EXERCISE GOAL: Line by line, repeat the material below exactly and skip the images.
═══ AVAILABLE DATA
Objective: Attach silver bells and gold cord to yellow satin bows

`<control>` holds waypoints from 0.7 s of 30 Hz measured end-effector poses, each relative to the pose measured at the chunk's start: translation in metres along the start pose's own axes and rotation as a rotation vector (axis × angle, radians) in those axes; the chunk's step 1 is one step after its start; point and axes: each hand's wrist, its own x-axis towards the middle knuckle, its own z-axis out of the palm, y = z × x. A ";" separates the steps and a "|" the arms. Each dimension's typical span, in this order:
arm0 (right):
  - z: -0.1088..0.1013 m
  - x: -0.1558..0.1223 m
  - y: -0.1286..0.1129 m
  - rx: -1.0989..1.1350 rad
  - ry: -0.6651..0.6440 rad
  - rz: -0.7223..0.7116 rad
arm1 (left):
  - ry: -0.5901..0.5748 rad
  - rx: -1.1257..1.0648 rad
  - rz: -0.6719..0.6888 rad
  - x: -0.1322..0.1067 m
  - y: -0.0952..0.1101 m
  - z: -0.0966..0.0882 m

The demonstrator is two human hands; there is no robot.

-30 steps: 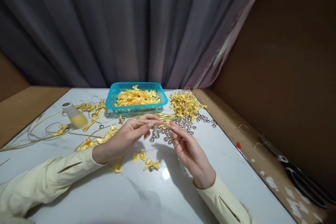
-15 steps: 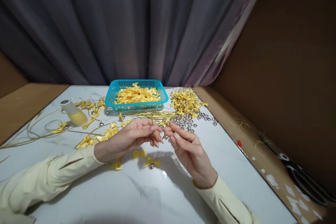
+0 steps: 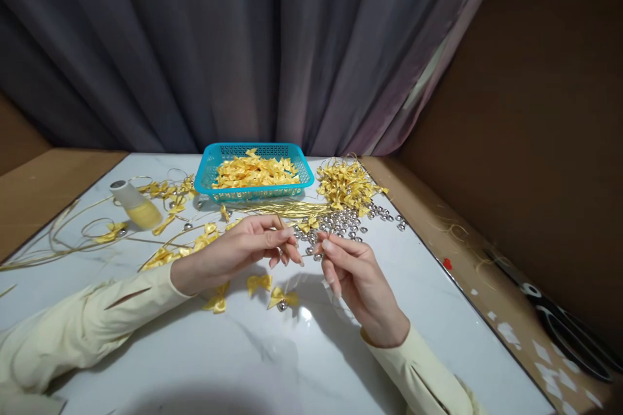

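Observation:
My left hand (image 3: 243,243) is closed in a pinch on a thin gold cord (image 3: 280,220), a bit of which shows above the fingertips. Facing it, my right hand (image 3: 363,275) pinches with thumb and forefinger on what looks like the same cord; most of it is hidden by the fingers. Both hands are raised over the white table (image 3: 292,363), a small gap between them. Below them lie a yellow ribbon bow (image 3: 259,283) and another bow (image 3: 283,298) with a silver bead at its middle. Silver beads (image 3: 343,224) are scattered behind my right hand.
A blue basket (image 3: 207,189) full of yellow bows stands at the back. Right of it is a heap of corded bows (image 3: 348,185); gold cords (image 3: 287,209) lie in front. A bottle with yellow contents (image 3: 136,205) leans at left. Scissors (image 3: 559,331) lie at far right.
My hands have drawn slightly apart, the right one shifting right. A bit more of the beads shows between them. The camera view has tilted slightly.

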 end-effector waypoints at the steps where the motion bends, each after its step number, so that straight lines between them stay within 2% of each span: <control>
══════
REPLY TO THE TASK:
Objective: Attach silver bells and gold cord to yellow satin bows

`<control>` holds waypoints from 0.7 s of 30 Hz measured end-effector poses, each relative to the pose measured at the chunk's start: translation in metres along the start pose's own axes and rotation as a rotation vector (axis × angle, radians) in those axes; the chunk's step 1 is one step after its start; point and axes: each hand's wrist, its own x-axis towards the middle knuckle, its own z-axis out of the palm, y = z × x. A ";" separates the steps and a "|" the arms. Each dimension's typical span, in this order:
arm0 (right):
  - z: -0.1088..0.1013 m
  - x: -0.1558..0.1223 m
  - y: -0.1286..0.1129 m
  - rx: -1.0989..1.1350 rad
  - ry: -0.6651..0.6440 rad
  - rz: -0.7223..0.7116 rad
arm1 (left):
  - ry: -0.5901..0.5748 rad
  - rx: -1.1257..1.0648 rad
  - rz: -0.6719..0.6888 rad
  - x: -0.1322..0.1067 m
  - y: -0.0952..0.1101 m
  - z: -0.0966..0.0882 m

The demonstrator is two human hands; there is no robot.

-30 steps: 
-15 steps: 
+0 steps: 

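Observation:
My left hand (image 3: 243,243) is closed in a pinch on a thin gold cord (image 3: 280,220), a bit of which shows above the fingertips. Facing it, my right hand (image 3: 363,275) pinches with thumb and forefinger on what looks like the same cord; most of it is hidden by the fingers. Both hands are raised over the white table (image 3: 292,363), a small gap between them. Below them lie a yellow ribbon bow (image 3: 259,283) and another bow (image 3: 283,298) with a silver bead at its middle. Silver beads (image 3: 343,224) are scattered behind my right hand.
A blue basket (image 3: 207,189) full of yellow bows stands at the back. Right of it is a heap of corded bows (image 3: 348,185); gold cords (image 3: 287,209) lie in front. A bottle with yellow contents (image 3: 136,205) leans at left. Scissors (image 3: 559,331) lie at far right.
My hands have drawn slightly apart, the right one shifting right. A bit more of the beads shows between them. The camera view has tilted slightly.
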
 end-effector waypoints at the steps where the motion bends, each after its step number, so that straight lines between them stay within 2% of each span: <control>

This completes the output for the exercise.